With streaming now a core part of daily entertainment routines for viewers worldwide, the demand for over-the-top (OTT) video services continues to soar. The surge in viewership escalates expectations, pushing service providers to prioritize exceptional user experiences alongside high-quality content. The blend of engaging content, ease of access, and seamless viewing experiences further fuels demand for OTT platforms.

Such increasing demand places substantial pressure on various elements of the video delivery ecosystem. The impact on these components varies, influenced by factors including the system’s architecture, user behavior, and the underlying business model. Inherently complex, OTT video infrastructures are shaped by a myriad of considerations: commercial partnerships, historical service decisions, regulatory and security mandates, and even the dynamics within organizations themselves.

This complexity often results in significant performance demands on Digital Rights Management (DRM) systems, which are a crucial element for content security. While effective capacity management and cloud scalability can generally meet these demands, there are instances when these measures alone are insufficient. The risk of service disruptions, particularly during high-profile media events, underscores the importance of strategic foresight and planning to mitigate potential interruptions.
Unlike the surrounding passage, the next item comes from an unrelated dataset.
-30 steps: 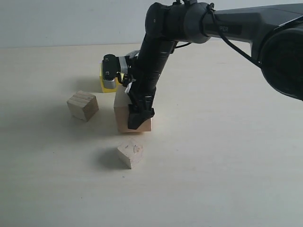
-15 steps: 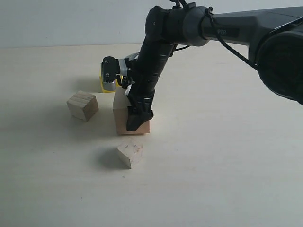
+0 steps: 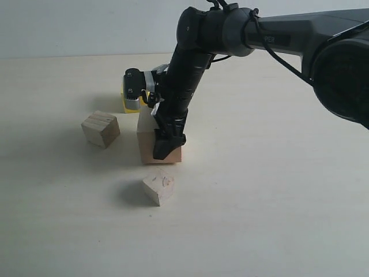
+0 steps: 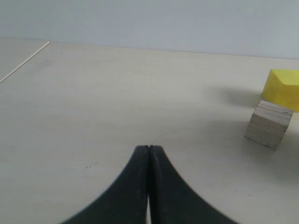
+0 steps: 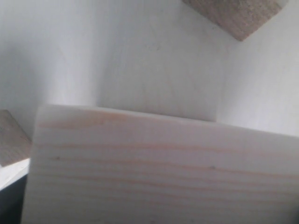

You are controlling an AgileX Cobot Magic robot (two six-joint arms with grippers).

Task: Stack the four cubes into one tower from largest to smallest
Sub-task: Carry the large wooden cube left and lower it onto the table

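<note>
The large pale wooden cube (image 3: 146, 135) sits mid-table, and its grained face fills the right wrist view (image 5: 154, 168). My right gripper (image 3: 157, 147) is shut on it, straddling it from above; one dark finger (image 3: 166, 144) shows on its near side and the other is hidden. The yellow cube (image 3: 123, 101) stands just behind, partly hidden by the wrist. A smaller wooden cube (image 3: 101, 128) lies to the left. The smallest cube (image 3: 159, 187), with a knot mark, lies in front. My left gripper (image 4: 148, 147) is shut and empty, apart from the yellow cube (image 4: 282, 87) and wooden cube (image 4: 270, 124).
Everything rests on a pale tabletop (image 3: 277, 202) against a plain light wall. The dark right arm (image 3: 190, 63) reaches in from the upper right, over the cubes. A thin seam (image 4: 25, 60) crosses the table in the left wrist view.
The right gripper and the large cube in it have shifted slightly to the left over the last second. The other cubes have not moved.
</note>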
Moreover, the pursuit of robust, reliable service delivery must also consider economic and environmental sustainability. For video service providers, the question arises: Why maintain a fleet of 20 servers operating at full capacity around the clock when a more streamlined setup could achieve the same outcomes? Adopting more sustainable practices not only benefits the bottom line but also aligns with broader environmental objectives, making it a critical consideration for forward-thinking companies in the OTT space.

DRM system stress points and consumer impact

DRM systems play a critical role on OTT video platforms by encrypting content to enforce appropriate usage restrictions and access control. Ideally, these security measures operate transparently without affecting the end user’s experience. Nonetheless, DRM operations are vital yet largely invisible to consumers, focusing primarily on content protection rather than end-user functionality.

The process of obtaining video keys is often linear and central to the playback experience, placing DRM services squarely on the critical path. These services must perform several operations swiftly: validate user requests, retrieve and encrypt content keys, and enforce security protocols. Each operation, while efficiently processed, still consumes precious time and computational resources.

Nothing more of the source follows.